Небольшая передышка пошла ему на пользу: Адриан собрался и стал более внимательным. Больше он не ошибался и не путал клавиши; сосредоточенно молчал, вкладывая душу в игру, и получал от неё удовольствие сам, и возобновившаяся мелодия звучала размеренно и плавно — наконец-то так, как и должна была. Звуки были чистыми и красивыми, и Леди Баг, невзирая на затёкшие ноги и плечи, уходить с насиженного места не торопилась и наслаждалась каждым, представляя, как однажды Адриан сыграет и для неё. Для неё одной.
Она слушала внимательно и так рассеянно одновременно, улыбалась собственным мыслям и не знала, что с крыши соседнего здания за ней пристально наблюдают ярко-зелёные кошачьи глаза.
***
Адриан заметил её случайно: однажды обратил внимание на вскользь промелькнувший мазок красного, — и после этого думать о чём-то другом уже не мог. Его Леди отчего-то заинтересовалась его довольно посредственной игрой на фортепиано, и юноша понял, что вот он, его шанс: призрачный и сотканный их ломких надежд, но всё же — имеющий право на воплощение.
Он уменьшил часы фехтования и добавил их для занятий музыкой. Перераспределил патрули и позволил себе выделить конкретное время для музицирования, чтобы Леди Баг было удобнее приходить к определённому часу, и думал, что видит дивный сон.
Адриан боялся её спугнуть, но в то же время желал любоваться её улыбкой как можно чаще. Искренней, нежной и полной любви — и чем он только заслужил столь вожделенное счастье?
Он знал, что ему не может везти вечно; понимал, что однажды допустит ошибку: забудется, не поставит музыку в смартфоне на повтор и не успеет вернуться в комнату до того, как трек сменится другим; или Леди Баг наберётся смелости, заглянет в окно и никого не увидит, один лишь только музыкальный инструмент, хранящий молчание, и стоящий на нём электронный источник мелодии; или придёт Натали и окликнет его и ответа ожидаемо не получит, и тогда обман — так или иначе — раскроется.
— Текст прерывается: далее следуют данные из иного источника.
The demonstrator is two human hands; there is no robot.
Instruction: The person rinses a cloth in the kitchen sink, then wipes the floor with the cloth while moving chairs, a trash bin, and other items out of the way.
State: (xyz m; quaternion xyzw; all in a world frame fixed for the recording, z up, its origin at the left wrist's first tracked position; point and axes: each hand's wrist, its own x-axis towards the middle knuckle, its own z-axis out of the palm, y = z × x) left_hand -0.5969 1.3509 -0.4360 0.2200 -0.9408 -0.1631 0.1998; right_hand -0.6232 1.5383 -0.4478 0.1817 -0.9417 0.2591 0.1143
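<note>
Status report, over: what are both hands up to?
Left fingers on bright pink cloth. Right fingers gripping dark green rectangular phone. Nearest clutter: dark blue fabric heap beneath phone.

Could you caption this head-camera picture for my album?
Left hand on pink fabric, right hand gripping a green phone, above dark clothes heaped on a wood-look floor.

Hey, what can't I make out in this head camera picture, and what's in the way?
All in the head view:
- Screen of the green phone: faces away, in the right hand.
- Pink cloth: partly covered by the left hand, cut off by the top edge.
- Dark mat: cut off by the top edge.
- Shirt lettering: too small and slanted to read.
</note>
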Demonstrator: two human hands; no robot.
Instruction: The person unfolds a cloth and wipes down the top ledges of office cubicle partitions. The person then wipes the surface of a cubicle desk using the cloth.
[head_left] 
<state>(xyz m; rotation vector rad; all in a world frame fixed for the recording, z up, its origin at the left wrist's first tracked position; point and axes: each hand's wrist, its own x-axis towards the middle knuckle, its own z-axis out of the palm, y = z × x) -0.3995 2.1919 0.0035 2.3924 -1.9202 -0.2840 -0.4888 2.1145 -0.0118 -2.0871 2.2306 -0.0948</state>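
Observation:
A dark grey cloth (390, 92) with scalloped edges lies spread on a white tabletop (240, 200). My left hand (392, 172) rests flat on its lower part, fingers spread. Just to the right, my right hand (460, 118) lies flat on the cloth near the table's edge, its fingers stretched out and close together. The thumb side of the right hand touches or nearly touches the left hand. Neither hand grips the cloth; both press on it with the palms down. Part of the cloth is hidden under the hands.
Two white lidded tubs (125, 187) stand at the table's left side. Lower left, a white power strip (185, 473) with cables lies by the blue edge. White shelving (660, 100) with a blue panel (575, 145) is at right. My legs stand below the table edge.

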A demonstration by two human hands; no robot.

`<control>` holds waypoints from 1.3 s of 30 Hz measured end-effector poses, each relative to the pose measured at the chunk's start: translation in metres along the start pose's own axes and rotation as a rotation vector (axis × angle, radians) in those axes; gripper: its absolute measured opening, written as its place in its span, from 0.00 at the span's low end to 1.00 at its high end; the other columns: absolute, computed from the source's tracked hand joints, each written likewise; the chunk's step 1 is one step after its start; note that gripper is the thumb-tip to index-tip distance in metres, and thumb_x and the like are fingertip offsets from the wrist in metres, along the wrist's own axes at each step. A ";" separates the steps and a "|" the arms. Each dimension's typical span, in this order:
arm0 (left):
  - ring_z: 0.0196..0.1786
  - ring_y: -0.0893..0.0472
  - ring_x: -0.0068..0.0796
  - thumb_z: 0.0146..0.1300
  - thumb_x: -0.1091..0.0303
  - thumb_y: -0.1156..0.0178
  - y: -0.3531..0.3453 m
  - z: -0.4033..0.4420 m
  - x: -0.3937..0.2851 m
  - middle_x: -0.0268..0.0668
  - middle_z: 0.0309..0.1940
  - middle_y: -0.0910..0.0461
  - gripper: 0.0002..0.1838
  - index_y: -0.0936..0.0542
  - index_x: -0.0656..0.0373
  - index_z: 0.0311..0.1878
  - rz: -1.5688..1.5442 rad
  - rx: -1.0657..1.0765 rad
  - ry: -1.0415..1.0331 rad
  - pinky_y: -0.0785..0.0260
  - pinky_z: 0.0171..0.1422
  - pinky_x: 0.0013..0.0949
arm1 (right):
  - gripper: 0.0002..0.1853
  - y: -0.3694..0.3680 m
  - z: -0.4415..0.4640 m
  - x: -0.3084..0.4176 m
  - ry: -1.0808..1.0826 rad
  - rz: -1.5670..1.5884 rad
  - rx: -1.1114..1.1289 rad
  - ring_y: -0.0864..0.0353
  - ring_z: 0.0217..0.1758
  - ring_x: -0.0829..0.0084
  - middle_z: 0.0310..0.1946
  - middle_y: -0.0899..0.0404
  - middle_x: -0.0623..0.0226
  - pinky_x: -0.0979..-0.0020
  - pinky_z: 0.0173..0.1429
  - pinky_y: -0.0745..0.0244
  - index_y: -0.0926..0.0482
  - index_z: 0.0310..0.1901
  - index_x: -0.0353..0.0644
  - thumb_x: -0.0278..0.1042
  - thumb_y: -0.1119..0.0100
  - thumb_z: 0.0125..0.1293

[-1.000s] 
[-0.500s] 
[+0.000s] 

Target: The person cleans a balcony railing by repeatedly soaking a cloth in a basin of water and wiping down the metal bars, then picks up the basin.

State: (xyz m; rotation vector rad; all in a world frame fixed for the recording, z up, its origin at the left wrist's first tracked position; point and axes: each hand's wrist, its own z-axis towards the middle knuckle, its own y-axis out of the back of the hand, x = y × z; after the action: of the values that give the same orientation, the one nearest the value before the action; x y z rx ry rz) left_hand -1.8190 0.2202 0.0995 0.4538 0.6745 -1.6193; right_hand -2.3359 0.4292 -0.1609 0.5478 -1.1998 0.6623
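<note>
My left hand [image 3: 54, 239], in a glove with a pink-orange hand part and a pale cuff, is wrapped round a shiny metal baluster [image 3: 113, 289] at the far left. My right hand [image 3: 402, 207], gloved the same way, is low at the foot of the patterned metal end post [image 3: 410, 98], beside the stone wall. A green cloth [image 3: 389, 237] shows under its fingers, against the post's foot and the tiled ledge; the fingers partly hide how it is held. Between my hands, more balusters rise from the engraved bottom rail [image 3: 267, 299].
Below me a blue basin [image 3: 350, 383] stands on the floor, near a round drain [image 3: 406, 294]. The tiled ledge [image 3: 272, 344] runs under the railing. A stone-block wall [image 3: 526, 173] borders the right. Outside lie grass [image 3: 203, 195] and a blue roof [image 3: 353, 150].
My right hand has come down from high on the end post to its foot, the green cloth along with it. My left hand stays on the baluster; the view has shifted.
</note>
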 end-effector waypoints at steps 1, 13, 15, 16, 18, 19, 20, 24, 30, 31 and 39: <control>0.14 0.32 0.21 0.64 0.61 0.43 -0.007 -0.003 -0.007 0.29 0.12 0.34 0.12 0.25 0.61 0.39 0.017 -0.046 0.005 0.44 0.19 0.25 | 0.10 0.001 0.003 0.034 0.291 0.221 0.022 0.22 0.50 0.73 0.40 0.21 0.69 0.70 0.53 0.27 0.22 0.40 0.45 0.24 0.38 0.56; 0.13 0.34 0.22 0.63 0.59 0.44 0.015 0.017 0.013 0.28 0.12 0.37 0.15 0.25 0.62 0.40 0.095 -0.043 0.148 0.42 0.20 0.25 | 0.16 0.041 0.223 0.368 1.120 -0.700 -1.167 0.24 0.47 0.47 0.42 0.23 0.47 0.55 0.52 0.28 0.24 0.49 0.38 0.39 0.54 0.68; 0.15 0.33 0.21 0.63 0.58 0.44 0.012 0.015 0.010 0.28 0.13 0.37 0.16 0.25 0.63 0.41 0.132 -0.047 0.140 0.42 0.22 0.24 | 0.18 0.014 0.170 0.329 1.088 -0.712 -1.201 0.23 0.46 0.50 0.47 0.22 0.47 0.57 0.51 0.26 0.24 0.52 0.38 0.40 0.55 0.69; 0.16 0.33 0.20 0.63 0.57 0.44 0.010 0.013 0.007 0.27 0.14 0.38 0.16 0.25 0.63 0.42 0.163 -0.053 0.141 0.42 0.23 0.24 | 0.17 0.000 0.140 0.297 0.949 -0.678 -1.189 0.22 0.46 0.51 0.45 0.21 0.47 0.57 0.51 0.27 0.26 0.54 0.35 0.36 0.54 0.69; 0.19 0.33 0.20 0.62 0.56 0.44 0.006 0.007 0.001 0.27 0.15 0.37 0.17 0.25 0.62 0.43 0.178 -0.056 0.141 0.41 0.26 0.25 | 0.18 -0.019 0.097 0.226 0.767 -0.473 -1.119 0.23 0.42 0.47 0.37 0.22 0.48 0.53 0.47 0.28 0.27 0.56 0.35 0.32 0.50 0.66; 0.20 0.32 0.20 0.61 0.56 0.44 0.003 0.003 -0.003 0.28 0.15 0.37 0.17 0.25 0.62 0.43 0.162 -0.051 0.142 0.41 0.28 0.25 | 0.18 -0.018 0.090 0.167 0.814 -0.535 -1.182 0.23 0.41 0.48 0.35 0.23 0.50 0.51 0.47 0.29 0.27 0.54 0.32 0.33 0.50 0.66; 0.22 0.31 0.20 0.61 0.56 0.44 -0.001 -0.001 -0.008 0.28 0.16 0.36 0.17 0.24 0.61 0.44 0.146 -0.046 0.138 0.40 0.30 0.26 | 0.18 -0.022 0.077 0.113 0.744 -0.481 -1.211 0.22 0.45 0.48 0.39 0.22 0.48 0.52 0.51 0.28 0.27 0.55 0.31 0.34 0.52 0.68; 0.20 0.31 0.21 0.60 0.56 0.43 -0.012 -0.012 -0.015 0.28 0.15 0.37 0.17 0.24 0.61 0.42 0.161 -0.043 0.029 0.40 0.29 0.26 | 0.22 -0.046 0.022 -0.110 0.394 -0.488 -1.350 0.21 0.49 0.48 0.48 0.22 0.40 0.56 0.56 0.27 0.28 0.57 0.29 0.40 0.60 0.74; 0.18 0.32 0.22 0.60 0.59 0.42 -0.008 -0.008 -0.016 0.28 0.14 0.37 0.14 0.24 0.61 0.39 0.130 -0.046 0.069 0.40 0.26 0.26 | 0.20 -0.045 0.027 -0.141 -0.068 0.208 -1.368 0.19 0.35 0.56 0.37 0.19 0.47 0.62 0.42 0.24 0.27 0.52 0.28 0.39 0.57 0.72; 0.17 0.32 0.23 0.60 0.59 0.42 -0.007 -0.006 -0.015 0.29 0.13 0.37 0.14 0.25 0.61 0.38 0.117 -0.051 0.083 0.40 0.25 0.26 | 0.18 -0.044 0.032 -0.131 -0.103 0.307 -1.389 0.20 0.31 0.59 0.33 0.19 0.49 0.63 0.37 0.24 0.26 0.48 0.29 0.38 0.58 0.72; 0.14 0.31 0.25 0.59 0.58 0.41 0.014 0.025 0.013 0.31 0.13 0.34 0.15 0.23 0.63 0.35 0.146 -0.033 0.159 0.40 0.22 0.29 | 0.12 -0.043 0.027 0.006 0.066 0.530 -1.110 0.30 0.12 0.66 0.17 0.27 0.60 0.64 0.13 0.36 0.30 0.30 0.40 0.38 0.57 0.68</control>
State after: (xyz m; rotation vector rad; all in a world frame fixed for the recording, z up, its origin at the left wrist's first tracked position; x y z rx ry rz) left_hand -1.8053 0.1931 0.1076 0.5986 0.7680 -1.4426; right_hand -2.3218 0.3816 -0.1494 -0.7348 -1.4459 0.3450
Но Адриан до последнего ценил каждое мгновение, что мог тайком любоваться девушкой, которую любит, и видеть, как расцветает на её губах улыбка от якобы его — его, Адриана! — игры. И таял от нежности, мечтая запечатлеть эти сокровенные минуты в своём сердце навсегда.
Она была мила, красива и восхитительно очаровательна в своём неведении, а он — безнадёжно влюблён и окрылён её вниманием. Однажды он наберётся смелости и решимости и признается ей во всём.
Однажды, когда-нибудь, всенепременно — но не сейчас.